Während der gesamten Zeit des Verarbeitungsprozesses kann es hilfreich sein, Hilfe oder psychologische Beratung zum Umgang mit der Kinderlosigkeit in Anspruch zu nehmen. Diese wird beispielsweise von Pro Familia oder anderen Beratungsstellen angeboten. Auch das Beratungsnetzwerk Kinderwunsch oder Frauengesundheitszentren bieten Unterstützung bei ungewollter Kinderlosigkeit an.
Glück in anderen Lebensbereichen finden
Aus der Krise des unerfüllten Kinderwunsches kommt ein Paar letztendlich oft gestärkt wieder heraus. Die für beide Partner aufreibende Zeit schweißt sie besonders zusammen. Eine neue Situation stellt sich ein und der Schwerpunkt liegt nun auf anderen Bereichen als der Familiengründung, etwa dem Berufsleben, Sport, sozialem Engagement oder Reisen.
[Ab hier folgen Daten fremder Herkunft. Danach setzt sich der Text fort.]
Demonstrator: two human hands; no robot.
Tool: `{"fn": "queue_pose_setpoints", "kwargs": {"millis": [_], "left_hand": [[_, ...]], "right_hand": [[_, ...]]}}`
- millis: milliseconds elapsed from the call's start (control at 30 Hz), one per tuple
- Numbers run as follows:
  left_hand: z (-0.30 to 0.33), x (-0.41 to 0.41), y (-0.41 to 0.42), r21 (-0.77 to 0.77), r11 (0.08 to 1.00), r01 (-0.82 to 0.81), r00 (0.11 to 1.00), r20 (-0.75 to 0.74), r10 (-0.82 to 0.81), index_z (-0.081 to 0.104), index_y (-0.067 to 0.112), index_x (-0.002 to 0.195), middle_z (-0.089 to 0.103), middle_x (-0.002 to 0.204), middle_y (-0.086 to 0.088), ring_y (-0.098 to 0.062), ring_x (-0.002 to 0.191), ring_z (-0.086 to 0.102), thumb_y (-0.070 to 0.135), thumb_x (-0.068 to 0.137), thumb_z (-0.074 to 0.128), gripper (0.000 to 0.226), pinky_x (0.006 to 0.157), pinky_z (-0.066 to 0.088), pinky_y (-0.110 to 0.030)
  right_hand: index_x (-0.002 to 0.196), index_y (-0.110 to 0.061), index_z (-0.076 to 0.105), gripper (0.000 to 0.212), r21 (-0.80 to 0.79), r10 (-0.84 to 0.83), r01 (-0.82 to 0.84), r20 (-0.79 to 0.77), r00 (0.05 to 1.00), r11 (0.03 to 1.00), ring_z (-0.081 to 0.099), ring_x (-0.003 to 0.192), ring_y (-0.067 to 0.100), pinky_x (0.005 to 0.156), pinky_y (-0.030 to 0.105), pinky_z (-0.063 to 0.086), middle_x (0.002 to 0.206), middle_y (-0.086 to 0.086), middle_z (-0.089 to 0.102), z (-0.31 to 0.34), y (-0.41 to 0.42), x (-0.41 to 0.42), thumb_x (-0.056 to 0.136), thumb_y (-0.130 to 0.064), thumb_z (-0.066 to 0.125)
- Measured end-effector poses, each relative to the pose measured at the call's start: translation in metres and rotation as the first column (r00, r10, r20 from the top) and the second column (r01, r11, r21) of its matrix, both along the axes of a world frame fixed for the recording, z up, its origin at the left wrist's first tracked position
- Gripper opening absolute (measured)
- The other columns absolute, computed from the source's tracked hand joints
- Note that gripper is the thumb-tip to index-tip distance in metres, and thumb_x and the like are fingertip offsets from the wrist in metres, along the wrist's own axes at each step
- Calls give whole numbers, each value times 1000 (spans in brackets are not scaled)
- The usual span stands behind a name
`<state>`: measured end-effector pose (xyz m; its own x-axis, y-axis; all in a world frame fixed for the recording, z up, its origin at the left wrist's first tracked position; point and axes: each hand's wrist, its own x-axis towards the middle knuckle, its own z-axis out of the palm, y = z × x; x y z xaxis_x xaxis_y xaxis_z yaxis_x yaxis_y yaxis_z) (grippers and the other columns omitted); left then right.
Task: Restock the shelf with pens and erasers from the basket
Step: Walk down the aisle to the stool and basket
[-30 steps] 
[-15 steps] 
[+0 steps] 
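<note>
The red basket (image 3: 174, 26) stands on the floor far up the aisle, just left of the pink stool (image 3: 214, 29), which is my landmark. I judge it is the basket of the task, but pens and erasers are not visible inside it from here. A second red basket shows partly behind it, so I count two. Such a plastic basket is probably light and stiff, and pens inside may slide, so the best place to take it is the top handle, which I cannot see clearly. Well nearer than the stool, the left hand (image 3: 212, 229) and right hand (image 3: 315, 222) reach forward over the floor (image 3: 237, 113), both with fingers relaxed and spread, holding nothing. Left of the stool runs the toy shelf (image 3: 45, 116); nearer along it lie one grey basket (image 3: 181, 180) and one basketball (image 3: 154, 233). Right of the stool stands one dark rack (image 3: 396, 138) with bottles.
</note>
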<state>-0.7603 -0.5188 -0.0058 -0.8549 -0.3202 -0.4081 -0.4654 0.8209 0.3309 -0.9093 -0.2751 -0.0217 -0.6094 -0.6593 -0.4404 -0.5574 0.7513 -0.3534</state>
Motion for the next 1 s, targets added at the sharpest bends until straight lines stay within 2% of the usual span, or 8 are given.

Übrigens: Wie glücklich Paare sind, hängt nicht von Kindern ab. Dies sagen etwa 63 Prozent der kinderlosen Paare, aber auch 43 Prozent der Eltern. Besonders in den ersten Jahren der Elternschaft sind Kinder mit dem Lebensglück sogar negativ korreliert, wie demografische Studien zeigen konnten. Erst später, wenn der Nachwuchs selbstständiger wird, kehrt sich dieser Trend um.